[GIVEN DATA]:
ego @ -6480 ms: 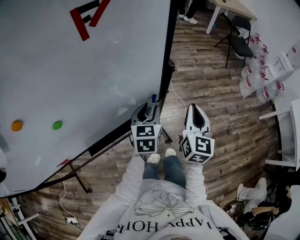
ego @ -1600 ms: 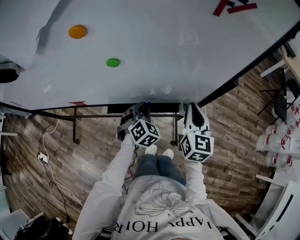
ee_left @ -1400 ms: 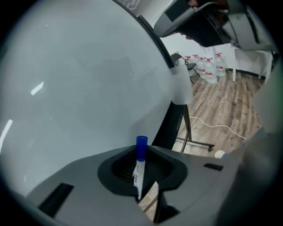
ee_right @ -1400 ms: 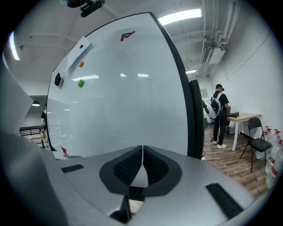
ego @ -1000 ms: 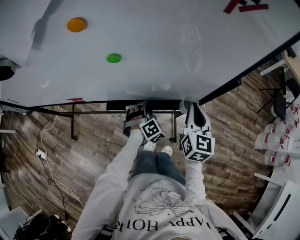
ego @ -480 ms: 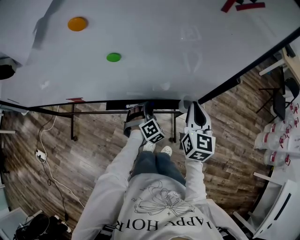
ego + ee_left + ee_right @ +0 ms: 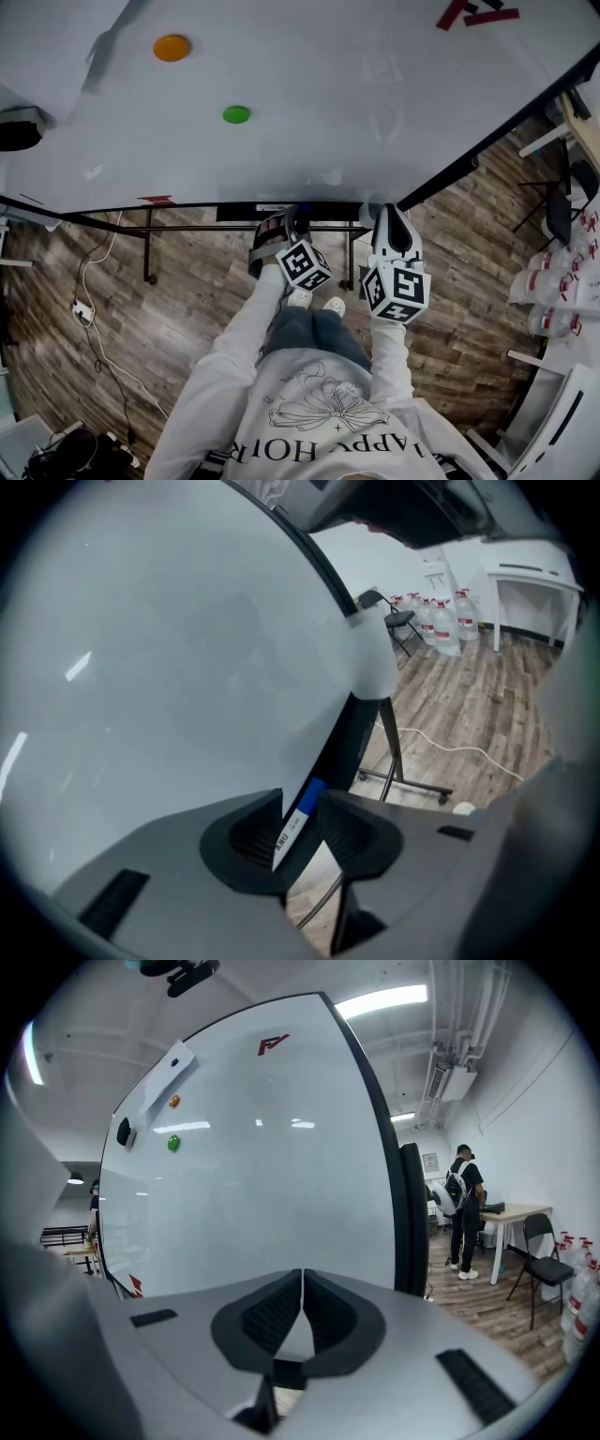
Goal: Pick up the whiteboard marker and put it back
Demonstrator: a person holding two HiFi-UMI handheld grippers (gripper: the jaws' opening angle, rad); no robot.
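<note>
As the jaws of the left hand-held gripper (image 7: 301,804) have just been opening, we find the marker (image 7: 293,829) between them, unpinched, at the whiteboard's (image 7: 169,667) lower edge, its long axis slanting up to the blue cap (image 7: 312,791), while the closed right hand-held gripper (image 7: 301,1302) sits farther off.

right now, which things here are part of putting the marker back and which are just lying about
Part of the job: whiteboard marker, between the jaws of the left gripper, which have just been opening; whiteboard.

Just lying about: orange magnet; green magnet; water bottles; folding chair; person by the far table; right gripper, shut and empty.
</note>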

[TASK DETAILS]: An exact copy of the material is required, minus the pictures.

[RESPONSE TO THE TASK]:
ego @ -6480 ms: 
ego @ -1600 ms: 
ee_left @ -1400 ms: 
ee_right @ -1400 ms: 
ego @ -1000 ms: 
ego @ -480 ms: 
ego + ee_left + ee_right @ +0 ms: 
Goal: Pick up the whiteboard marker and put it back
Demonstrator: a person holding two HiFi-UMI handheld grippers (gripper: the jaws' opening angle, rad); no robot.
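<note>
As the jaws of the left hand-held gripper (image 7: 301,804) have just been opening, we find the marker (image 7: 293,829) between them, unpinched, at the whiteboard's (image 7: 169,667) lower edge, its long axis slanting up to the blue cap (image 7: 312,791), while the closed right hand-held gripper (image 7: 301,1302) sits farther off.

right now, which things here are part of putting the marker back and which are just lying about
Part of the job: whiteboard marker, between the jaws of the left gripper, which have just been opening; whiteboard.

Just lying about: orange magnet; green magnet; water bottles; folding chair; person by the far table; right gripper, shut and empty.
</note>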

This exercise requires no additional output.